Tradução: «conservatory»

São feitios

 

      «De três em três meses, volta a ideia do conservatory. Fazemos planos, estudamos materiais. A Catarina fala com o pai, que é arquitecto. Consultamos o Chico e o José Domingos, ponderamos visitar os Ormondes e a Construtora. […] Certos dias é um jardim de Inverno e outros quase uma estufa. Na maior parte das vezes é um conservatory tradicional, à inglesa. […] Em duas semanas, passa. Eu penso no novo livro, a Catarina faz contas aos prazos das traduções. Três meses depois, estamos de novo naquilo – materiais e técnicas, estilos e consultas. Orçamentos. Um dia vamos fazer aquele conservatory. Talvez mesmo encontrar uma palavra portuguesa para o nomear convenientemente – ademais numa casa em que o único que não vive das palavras é o cão (e mesmo assim)» («Obras», Joel Neto, Diário de Notícias, 5.08.2015, p. 25).

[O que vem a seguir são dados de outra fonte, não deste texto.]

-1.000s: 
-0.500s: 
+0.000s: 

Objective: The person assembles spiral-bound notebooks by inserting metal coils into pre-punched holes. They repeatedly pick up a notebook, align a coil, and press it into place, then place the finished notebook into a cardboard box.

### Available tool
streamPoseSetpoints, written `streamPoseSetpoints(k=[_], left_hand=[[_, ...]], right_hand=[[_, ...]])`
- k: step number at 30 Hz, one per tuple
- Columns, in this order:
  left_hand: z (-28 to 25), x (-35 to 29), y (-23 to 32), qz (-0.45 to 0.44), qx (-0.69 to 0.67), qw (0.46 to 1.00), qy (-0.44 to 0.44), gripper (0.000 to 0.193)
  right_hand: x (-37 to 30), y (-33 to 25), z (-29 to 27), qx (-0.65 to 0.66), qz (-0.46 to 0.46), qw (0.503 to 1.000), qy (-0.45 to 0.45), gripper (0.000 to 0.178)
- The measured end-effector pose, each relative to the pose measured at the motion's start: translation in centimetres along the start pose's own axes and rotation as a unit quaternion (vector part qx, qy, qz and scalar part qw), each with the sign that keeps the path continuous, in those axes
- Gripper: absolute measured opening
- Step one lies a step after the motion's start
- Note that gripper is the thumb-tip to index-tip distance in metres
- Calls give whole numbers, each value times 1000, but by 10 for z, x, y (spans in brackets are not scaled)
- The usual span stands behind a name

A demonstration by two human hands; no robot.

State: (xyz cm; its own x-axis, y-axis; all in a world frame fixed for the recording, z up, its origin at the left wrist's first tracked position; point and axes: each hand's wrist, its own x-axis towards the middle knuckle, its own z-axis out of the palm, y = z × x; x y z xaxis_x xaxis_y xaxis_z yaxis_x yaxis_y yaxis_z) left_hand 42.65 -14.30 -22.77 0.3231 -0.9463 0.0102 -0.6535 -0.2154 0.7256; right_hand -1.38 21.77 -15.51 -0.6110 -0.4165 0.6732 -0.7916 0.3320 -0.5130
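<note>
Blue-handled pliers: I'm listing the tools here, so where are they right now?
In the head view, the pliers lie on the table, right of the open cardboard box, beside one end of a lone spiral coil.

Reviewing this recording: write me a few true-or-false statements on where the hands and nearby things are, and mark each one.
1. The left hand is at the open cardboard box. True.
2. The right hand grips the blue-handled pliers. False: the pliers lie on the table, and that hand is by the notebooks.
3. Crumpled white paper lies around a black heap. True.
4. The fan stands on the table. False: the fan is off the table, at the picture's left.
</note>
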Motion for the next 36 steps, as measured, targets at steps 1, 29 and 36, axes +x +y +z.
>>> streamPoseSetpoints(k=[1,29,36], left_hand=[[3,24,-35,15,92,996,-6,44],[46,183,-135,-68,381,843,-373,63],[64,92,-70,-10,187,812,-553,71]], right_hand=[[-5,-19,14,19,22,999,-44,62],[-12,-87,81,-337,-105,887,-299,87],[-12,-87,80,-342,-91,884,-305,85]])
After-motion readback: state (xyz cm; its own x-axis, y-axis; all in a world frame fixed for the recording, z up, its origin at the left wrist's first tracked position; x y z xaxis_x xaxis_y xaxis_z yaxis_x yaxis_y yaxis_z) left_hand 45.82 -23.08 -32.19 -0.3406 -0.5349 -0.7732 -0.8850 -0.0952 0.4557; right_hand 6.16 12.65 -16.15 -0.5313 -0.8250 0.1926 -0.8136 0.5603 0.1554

      São feitios: eu começaria sempre por encontrar a palavra e só depois me lançaria à obra. O cão não pode colaborar, mas todos aqui faremos o que pudermos. Eu voto por jardim-de-inverno (prefiro com hífenes, como os meus leitores sabem vai para seis anos).

 

[Texto 6136]

Léxico: «estupeta»

Perdeu-se no caminho

 

      «Na sua lista de petiscos mais interessantes para a saúde, a dietista Simone Fernandes quer trazer à mesa a dieta mediterrânica, “privilegiando o azeite como gordura essencial e o peixe”. Por isso, destaca a salada de polvo, a meia-desfeita de bacalhau, a estupeta de atum, as amêijoas à Bulhão Pato e o marisco, concretamente as lapas grelhadas com sumo de limão e o mexilhão» («Caracóis, salada de polvo, amêijoas à Bulhão Pato: os petiscos de verão mais saudáveis», Joana Capucho, Diário de Notícias, 5.08.2015, p. 24).

      O Dicionário da Língua Portuguesa da Porto Editora também perdeu este verbete. É, ao que creio, regionalismo algarvio.

 

[Texto 6135]

Ortografia: «Entre-Ambos-os-Rios»

Ou todos ou nenhum

 

  «Anna [Altshul] percebe perfeitamente o que sentiu o poeta transmontano. Como não se alegrar com a paisagem que os seus olhos viram (veem) nos cinco hectares de terra que compõem o parque de campismo de Entre Ambos-os-Rios, em Ponte da Barca?» («Da Rússia, com amor. Como o glamping chegou ao Gerês», Rui Frias, Diário de Notícias, 5.08.2015, p. 22).

      Estranha grafia esta, Entre Ambos-os-Rios. Não será antes, como leio na Grande Enciclopédia Portuguesa e Brasileira, Entre-Ambos-os-Rios?